(REQUIRED WORK)
Please report every line from the material that contains the word "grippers".

*** Opening of MATERIAL PROVIDED ***

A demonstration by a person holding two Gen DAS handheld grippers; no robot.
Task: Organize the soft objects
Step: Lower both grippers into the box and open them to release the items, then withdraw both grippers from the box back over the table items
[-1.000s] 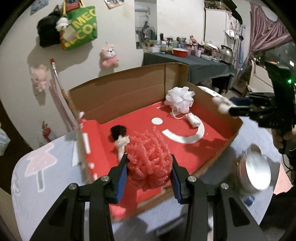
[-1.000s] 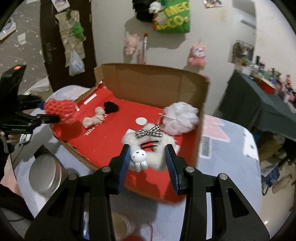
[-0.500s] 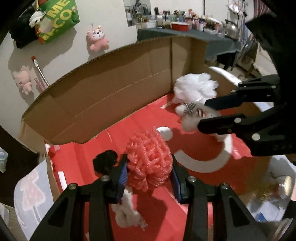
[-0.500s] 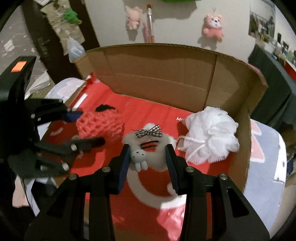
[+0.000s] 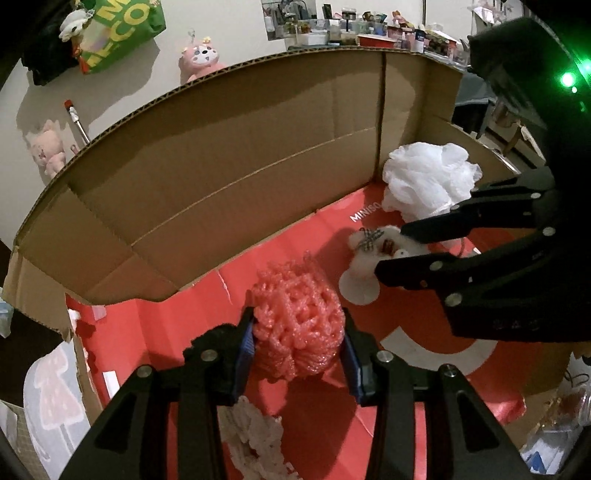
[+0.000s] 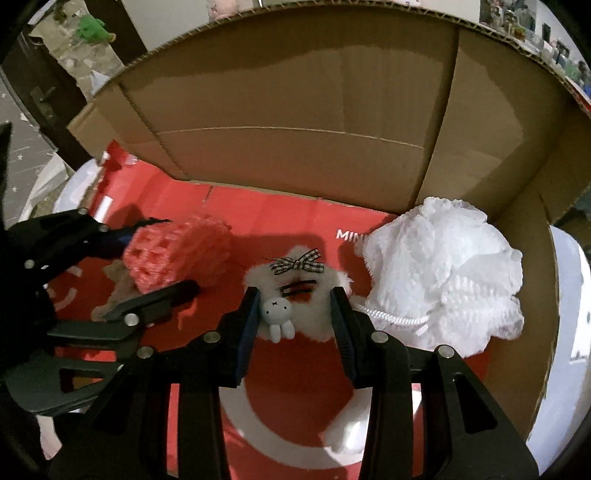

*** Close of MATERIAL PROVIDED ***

(EXERCISE OUTPUT)
A demonstration by a person holding two Gen DAS handheld grippers; no robot.
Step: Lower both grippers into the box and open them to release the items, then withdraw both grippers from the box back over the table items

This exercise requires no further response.